Task instructions
Only these lines of the data below are wanted: the one with "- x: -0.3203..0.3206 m", the one with "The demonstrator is", and any lines between them, each repeated exactly.

Records from a collection:
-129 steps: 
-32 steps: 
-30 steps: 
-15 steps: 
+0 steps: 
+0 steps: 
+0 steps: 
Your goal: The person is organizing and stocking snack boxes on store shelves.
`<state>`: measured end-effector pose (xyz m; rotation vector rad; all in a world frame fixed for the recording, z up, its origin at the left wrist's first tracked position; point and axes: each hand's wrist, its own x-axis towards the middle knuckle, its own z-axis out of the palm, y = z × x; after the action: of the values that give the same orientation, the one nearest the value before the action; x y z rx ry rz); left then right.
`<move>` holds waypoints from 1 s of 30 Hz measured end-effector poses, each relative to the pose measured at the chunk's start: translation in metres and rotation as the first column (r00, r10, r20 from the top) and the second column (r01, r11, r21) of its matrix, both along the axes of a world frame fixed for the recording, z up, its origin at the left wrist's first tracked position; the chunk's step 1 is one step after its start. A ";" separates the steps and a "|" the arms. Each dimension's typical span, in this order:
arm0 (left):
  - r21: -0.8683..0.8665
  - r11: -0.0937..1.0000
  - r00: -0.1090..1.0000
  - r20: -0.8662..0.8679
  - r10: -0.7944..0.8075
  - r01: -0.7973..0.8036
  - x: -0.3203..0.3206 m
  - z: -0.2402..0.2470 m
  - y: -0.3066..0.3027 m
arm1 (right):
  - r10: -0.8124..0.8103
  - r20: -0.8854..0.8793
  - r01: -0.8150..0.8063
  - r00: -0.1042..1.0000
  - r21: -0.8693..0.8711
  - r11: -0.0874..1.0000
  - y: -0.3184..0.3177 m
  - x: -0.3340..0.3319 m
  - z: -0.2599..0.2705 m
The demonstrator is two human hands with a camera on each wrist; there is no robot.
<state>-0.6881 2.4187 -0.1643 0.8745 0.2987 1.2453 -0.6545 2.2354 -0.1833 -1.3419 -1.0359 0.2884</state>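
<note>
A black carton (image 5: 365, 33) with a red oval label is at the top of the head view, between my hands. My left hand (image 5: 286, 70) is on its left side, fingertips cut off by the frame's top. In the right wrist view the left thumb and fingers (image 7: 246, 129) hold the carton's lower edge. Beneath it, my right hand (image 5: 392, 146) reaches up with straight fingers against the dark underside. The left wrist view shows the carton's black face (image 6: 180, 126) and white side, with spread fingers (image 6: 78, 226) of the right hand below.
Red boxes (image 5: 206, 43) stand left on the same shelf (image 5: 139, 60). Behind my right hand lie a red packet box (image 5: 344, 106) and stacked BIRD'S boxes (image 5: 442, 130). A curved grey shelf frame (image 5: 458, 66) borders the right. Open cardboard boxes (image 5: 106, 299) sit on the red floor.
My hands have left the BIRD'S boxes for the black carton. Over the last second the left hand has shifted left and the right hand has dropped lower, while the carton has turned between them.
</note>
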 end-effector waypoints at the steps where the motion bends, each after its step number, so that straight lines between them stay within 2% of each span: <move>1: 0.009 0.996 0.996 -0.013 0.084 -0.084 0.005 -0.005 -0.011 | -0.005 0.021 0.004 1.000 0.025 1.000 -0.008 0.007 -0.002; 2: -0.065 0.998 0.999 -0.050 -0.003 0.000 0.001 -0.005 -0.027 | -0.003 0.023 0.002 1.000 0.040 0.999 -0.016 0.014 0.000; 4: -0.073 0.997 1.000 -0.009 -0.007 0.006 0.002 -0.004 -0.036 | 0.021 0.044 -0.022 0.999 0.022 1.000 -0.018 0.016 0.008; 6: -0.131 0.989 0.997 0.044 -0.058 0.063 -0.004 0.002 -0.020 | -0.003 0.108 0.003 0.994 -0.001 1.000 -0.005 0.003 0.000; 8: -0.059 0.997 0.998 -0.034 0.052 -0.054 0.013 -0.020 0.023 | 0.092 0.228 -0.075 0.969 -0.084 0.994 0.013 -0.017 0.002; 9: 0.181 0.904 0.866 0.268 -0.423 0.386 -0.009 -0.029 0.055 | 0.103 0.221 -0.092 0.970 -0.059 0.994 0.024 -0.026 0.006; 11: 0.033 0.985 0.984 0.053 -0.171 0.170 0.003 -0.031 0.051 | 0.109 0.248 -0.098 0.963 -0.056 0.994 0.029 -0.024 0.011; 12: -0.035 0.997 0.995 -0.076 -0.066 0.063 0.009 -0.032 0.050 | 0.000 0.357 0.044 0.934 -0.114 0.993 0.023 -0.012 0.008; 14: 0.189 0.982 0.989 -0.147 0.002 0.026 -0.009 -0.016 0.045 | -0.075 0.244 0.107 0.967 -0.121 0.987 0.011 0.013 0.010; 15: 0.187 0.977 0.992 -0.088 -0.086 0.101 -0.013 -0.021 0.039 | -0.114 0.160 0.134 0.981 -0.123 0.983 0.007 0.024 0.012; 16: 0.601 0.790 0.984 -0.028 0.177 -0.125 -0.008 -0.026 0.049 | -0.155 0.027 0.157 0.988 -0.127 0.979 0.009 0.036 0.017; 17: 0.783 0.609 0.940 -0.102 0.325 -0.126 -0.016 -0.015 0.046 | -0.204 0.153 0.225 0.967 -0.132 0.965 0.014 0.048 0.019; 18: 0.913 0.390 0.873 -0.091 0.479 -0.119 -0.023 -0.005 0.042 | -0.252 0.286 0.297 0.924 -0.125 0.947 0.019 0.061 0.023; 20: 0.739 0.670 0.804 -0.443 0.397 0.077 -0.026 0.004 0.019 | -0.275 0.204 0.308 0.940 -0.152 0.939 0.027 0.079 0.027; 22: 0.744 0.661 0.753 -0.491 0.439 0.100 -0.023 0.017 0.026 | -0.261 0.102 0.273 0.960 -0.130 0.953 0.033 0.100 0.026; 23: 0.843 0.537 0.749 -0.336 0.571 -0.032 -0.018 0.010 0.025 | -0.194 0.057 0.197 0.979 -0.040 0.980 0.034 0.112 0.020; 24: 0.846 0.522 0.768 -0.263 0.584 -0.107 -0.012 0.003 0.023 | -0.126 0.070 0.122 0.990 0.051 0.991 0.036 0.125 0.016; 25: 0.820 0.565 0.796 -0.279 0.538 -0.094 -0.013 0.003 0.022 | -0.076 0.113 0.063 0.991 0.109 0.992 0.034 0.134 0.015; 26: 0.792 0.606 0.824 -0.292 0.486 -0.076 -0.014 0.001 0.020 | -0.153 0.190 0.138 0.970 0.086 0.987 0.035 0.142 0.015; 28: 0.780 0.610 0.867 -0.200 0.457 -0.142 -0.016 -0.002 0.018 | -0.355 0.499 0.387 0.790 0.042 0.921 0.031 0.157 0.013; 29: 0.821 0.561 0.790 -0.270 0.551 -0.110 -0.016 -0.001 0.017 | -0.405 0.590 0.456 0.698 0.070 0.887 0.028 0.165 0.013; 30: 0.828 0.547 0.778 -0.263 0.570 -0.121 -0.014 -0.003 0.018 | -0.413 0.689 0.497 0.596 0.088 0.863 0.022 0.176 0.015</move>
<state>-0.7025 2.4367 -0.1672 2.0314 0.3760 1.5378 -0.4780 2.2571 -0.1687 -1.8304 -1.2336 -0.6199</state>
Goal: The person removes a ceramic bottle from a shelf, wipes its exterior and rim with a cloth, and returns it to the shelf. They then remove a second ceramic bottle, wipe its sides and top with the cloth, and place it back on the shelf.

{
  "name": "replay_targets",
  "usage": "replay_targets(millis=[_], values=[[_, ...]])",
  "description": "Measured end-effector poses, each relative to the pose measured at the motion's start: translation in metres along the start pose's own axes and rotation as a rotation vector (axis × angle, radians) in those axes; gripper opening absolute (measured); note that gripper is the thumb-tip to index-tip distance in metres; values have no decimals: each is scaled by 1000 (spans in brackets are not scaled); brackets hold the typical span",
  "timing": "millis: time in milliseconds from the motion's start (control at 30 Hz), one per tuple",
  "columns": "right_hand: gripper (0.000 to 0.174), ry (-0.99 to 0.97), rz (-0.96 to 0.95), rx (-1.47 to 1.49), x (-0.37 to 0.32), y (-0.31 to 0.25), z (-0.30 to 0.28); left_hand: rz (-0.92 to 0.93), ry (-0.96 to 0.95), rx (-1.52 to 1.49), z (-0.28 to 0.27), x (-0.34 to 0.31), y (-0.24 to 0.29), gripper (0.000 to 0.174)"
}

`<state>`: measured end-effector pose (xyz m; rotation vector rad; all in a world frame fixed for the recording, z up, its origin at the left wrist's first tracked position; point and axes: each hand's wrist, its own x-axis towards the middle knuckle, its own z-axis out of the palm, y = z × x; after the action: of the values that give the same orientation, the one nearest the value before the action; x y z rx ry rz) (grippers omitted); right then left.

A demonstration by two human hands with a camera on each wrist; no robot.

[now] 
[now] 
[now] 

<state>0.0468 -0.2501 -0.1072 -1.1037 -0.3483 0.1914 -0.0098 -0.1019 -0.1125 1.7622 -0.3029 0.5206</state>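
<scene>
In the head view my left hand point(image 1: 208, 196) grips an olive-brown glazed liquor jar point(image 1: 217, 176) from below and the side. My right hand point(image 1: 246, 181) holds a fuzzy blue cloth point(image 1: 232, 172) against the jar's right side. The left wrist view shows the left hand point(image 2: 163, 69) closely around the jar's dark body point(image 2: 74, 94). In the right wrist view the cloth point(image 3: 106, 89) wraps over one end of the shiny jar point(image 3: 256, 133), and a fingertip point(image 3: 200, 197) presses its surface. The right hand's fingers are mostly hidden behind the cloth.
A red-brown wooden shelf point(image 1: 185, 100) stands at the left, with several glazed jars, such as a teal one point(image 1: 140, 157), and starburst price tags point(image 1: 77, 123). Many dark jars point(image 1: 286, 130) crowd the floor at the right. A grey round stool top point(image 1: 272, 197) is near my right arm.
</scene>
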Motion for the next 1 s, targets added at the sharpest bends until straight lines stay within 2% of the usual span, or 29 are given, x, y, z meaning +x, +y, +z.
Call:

Written reply
  - x: -0.3203..0.3206 m
  - z: -0.2402..0.2470 m
  - y: -0.3066..0.3027 m
arm1 (right):
  - r10: -0.8124..0.8103
  - r20: -0.8854..0.8793
  - r01: -0.8150..0.8063
  - r00: -0.1042..1.0000
  - r21: -0.8693..0.8711
  - r11: -0.0874..1.0000
  - y: -0.3184..0.3177 m
  - x: -0.3340..0.3319 m
  - z: -0.2599..0.2705 m
The demonstrator is two human hands with a camera on each wrist; there is no robot.

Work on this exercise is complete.